Poacher's dogs were trained to drive rabbits into nets. Not as easy as it sounds. The dog had to work silently and swiftly, finding a rabbit in the night, flushing him and then turning him and driving him into a small net stretched across a short portion of a dark field.

Rolfe's life included several wives, a couple of prison terms, hard work, rural hardship and running from the law. He hanged himself in 1938, a couple of years after his life story was published. In the end, it appears he had no regrets.

"If I had my time to come over again I would still be what I have been a poacher. So I remain, Gentlemen, The Ex King of the Norfolk Poachers," he wrote at the conclusion of his memoirs.
 


(1.) Description of Rolfe by the 2010 EDP-Jarrold East Anglian Book Awards judges committee.

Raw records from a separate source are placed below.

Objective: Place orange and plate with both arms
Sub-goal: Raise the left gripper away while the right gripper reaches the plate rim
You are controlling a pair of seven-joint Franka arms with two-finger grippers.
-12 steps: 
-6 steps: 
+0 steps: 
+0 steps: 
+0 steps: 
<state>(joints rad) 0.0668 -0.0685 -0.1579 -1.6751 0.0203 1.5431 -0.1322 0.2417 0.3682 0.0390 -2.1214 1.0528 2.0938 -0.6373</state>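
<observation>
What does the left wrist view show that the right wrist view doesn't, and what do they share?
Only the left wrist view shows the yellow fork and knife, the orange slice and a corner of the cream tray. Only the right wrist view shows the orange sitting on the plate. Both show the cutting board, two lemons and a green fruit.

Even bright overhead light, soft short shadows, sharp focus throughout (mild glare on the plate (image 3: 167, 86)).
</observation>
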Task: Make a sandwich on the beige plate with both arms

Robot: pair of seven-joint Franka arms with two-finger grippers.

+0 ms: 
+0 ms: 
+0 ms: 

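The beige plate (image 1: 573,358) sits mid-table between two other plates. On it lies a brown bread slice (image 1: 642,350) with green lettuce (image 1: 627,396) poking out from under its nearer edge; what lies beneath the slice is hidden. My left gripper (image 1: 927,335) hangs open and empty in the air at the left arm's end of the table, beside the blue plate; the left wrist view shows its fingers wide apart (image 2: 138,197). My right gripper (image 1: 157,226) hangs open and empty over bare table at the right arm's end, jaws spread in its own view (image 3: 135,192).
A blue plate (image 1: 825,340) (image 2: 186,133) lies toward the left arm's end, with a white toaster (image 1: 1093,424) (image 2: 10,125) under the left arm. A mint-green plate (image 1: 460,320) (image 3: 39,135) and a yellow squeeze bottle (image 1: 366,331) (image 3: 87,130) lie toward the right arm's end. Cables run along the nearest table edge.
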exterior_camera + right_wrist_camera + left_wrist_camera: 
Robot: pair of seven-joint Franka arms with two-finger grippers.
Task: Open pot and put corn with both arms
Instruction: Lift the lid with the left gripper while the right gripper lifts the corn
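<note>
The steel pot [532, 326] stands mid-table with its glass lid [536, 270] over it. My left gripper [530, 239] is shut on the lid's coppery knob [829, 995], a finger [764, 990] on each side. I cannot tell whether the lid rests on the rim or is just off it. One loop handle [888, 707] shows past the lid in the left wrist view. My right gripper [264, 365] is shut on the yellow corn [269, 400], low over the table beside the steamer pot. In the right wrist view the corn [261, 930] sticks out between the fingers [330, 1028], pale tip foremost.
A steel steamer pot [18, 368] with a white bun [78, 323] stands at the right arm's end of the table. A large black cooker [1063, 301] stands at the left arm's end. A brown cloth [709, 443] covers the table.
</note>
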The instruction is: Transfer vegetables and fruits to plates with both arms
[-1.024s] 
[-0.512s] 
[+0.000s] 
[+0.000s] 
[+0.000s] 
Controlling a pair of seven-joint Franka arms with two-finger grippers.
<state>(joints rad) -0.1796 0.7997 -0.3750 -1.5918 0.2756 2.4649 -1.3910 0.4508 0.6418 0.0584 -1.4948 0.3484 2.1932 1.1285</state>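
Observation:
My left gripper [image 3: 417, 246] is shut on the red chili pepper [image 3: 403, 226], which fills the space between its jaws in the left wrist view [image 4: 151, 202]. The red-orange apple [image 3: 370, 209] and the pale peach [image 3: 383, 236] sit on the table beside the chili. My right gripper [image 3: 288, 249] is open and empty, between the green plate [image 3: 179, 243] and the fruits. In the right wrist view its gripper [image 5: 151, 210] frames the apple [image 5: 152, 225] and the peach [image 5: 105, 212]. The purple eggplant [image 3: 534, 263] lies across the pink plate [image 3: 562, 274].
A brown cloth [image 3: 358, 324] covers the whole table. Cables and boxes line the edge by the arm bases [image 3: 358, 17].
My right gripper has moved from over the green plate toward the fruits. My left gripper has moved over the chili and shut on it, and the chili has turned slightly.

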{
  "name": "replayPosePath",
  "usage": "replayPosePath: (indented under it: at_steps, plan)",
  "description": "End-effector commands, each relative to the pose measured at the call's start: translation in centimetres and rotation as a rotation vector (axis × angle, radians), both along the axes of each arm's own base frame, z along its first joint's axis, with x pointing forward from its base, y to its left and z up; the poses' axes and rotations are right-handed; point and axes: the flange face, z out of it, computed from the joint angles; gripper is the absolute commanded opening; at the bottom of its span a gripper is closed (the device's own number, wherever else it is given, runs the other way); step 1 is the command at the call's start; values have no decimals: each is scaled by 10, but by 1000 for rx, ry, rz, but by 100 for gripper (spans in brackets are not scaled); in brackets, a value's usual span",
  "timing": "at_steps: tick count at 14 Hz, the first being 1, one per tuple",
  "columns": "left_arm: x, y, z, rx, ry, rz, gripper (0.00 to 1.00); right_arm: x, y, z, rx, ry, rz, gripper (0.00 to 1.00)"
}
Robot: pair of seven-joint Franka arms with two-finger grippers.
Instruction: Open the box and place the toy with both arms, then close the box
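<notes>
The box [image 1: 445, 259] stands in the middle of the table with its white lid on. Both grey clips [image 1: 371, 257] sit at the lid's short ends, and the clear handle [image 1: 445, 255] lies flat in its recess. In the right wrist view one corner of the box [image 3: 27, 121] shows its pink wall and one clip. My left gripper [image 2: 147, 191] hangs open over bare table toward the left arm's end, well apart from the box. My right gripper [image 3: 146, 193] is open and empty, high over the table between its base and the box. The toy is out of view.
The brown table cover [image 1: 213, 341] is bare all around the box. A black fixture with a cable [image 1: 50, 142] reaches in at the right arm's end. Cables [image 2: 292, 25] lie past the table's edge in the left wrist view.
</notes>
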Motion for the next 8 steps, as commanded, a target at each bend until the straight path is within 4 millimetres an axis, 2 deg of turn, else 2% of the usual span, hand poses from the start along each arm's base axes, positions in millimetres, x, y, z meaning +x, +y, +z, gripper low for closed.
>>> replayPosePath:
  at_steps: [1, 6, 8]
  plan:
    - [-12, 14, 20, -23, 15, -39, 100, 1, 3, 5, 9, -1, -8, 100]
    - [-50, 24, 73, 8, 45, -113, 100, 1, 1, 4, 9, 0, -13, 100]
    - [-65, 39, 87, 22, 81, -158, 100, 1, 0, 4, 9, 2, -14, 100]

Additional Information and Notes:

A later book about Rolfe's life was written by Charlotte Paton. The book "King of the Norfolk Poachers" was the basis for a documentary film about Rolfe. Here is a trailer of the film from Youtube.


Personal experience: My curly-coats have often been fairly silent dogs who seldom bark unless absolutely necessary. My early mentors said this reticence to give voice fit in nicely with a poacher’s wish to work silently and swiftly at night.

I once read something someone wrote about coats in the breed being matte rather than shiny because poachers wanted the dog to blend into the night. I am not an advocate of that theory.

Lack of shine of the coat is merely physics. Reflections and shine are created by light rays bouncing back at the same angle and direction from a surface. If light rays hit a rough surface, like the coat of a curly-coated retriever, the rays bounce off at different angles and the reflection is diffused and less shiny. (Dark colors also absorb more light so reflect less.)

Think of a smooth as mirror lake opposed to one where the water is being churned up into waves and ripples. Churning, wavy water does not reflect as well as smooth water.